Player: "I make an Athletics check to cross the chasm."
DM: "Not sure how Athletics applies...describe your character's actions for me."
Player: "It's easy, I walk across the tightrope to the other side."
DM: "Make an Acrobatics check."
Player: "But I told you, I want to roll Athletics!"
DM: "Why Athletics, instead of Acrobatics?"
Player: "Because my Athletics is better."
 


I take players "pushing the rules" more as conveniently forgetting to track how much food they have or forgetting to mention the spell components they need to cast a spell...that they don't have with them, fudging die rolls, etc.

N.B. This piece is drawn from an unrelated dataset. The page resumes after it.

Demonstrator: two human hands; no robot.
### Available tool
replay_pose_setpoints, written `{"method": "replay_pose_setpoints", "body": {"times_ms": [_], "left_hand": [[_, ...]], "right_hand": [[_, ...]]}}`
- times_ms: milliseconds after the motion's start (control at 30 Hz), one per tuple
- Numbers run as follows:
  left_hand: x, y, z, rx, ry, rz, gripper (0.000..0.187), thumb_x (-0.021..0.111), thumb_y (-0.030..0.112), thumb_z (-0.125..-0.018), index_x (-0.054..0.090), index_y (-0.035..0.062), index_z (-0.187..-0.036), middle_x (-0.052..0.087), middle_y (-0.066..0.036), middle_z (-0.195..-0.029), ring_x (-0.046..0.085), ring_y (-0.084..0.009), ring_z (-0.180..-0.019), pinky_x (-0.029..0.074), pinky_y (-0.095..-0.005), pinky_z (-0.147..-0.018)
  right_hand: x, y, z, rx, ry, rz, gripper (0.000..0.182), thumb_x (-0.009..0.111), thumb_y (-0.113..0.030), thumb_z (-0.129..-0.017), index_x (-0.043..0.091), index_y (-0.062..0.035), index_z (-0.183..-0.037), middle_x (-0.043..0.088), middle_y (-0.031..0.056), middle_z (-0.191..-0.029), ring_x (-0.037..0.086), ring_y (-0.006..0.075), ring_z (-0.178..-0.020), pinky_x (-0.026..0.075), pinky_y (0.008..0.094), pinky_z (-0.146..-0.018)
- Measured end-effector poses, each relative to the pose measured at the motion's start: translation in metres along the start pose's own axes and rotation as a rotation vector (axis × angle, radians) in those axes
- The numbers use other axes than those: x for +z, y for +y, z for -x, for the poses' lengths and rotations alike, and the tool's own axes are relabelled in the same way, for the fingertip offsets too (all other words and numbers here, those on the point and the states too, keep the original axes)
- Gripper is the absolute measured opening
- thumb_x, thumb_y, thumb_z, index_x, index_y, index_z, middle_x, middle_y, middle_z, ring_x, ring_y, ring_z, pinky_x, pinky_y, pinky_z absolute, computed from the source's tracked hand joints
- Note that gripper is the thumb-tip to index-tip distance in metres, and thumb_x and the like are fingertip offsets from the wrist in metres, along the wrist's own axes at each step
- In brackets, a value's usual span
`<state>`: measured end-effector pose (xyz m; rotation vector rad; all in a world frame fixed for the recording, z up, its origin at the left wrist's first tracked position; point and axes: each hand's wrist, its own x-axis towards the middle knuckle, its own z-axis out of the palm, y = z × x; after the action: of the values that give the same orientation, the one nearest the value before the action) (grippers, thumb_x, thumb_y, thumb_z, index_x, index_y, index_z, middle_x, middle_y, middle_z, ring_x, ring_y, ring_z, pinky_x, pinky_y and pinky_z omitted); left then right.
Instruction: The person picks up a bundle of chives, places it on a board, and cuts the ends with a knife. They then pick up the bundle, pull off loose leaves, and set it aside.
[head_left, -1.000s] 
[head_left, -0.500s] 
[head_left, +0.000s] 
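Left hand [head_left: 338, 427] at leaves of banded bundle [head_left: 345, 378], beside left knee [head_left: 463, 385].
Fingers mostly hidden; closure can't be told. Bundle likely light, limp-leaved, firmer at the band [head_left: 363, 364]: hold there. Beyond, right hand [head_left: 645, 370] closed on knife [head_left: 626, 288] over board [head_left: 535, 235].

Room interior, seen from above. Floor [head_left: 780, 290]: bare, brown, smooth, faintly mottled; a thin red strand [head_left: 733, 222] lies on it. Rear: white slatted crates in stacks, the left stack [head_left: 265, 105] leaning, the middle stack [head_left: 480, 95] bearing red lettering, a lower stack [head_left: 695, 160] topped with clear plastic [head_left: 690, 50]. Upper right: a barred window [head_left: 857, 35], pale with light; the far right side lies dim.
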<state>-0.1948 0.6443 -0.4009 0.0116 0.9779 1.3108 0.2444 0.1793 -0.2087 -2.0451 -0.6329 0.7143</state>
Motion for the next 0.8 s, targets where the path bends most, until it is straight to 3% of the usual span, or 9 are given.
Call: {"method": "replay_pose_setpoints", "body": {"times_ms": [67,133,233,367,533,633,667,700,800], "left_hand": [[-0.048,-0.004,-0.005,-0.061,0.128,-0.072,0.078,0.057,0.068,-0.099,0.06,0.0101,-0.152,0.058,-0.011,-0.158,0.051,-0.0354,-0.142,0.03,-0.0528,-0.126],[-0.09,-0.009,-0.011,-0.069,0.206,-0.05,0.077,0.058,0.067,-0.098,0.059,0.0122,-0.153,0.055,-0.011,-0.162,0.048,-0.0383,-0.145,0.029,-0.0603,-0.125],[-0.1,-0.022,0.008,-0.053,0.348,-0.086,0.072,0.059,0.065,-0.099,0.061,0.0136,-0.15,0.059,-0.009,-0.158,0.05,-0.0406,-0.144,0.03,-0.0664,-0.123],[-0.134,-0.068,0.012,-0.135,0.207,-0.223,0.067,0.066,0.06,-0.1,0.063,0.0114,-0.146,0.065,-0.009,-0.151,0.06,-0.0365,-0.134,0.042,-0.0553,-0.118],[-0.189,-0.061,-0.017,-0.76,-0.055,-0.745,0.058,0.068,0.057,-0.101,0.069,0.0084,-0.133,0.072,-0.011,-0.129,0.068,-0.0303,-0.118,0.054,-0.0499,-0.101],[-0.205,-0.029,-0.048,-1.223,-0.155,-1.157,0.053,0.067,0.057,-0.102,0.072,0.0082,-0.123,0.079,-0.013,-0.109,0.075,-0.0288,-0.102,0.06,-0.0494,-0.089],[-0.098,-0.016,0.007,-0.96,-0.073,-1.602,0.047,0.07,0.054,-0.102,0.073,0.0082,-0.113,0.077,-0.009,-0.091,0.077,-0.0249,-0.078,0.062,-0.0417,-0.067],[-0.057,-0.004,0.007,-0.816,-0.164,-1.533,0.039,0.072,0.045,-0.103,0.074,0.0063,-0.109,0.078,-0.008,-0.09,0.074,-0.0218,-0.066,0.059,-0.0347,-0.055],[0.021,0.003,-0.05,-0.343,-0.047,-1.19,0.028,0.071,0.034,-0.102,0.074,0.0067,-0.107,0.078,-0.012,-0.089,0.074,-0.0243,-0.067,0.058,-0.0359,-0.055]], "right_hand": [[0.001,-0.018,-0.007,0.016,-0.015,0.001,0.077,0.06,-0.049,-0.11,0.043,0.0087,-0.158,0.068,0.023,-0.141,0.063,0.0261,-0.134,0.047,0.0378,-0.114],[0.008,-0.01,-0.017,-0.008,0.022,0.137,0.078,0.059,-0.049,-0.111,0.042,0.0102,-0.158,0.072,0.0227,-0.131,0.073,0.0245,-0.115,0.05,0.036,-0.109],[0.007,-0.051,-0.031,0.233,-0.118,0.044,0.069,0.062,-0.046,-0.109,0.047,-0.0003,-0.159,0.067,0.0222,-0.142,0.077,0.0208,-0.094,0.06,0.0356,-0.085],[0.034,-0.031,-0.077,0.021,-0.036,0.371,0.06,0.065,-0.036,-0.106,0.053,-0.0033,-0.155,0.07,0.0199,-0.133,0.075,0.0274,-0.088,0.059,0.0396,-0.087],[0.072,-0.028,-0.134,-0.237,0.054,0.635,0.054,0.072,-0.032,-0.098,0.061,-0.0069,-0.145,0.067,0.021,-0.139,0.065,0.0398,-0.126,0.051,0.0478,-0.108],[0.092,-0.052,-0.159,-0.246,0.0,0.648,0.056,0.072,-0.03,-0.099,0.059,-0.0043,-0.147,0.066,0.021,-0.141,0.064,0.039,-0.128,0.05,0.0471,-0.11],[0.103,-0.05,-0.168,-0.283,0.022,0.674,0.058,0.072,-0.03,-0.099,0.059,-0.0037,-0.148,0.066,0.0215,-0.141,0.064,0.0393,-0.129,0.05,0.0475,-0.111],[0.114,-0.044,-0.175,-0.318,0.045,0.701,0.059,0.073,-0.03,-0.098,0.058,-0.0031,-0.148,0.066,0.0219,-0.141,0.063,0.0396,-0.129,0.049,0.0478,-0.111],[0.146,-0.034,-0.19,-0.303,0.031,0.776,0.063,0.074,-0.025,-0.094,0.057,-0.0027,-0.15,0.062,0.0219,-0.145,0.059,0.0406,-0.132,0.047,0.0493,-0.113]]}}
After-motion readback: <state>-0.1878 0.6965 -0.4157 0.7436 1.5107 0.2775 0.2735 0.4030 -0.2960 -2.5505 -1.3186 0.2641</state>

I am all in on the climbing the tree to get a better vantage point. I'd rather go step by step through an hour long description of every tree in a forest than deal with another "I search the room, 18."
I'm actually looking forward to some of the things on my preferred vtt's roadmap specifically because of things like that. I know for a fact that some of my players track it all while others almost certainly do not but tracking that with meatspace in person play is extremely difficult without resorting to a detestable helicoptering with constant "did you record that bobby?" It wasn't till the last several years when I jumped from older editions & other systems that I started regularly seeing players go through something that should result in a change to their sheet without picking up their pencil or whatever. I've even seen a player ask to borrow someone's pencil for the first time during a session at the very end when they want to record xp then act like I was being unreasonable when I asked how they could possibly have tracked hp & spell slots throughout the session if they didn't have a pencil.

edit: That definitely seems to be something that has changed over the decades.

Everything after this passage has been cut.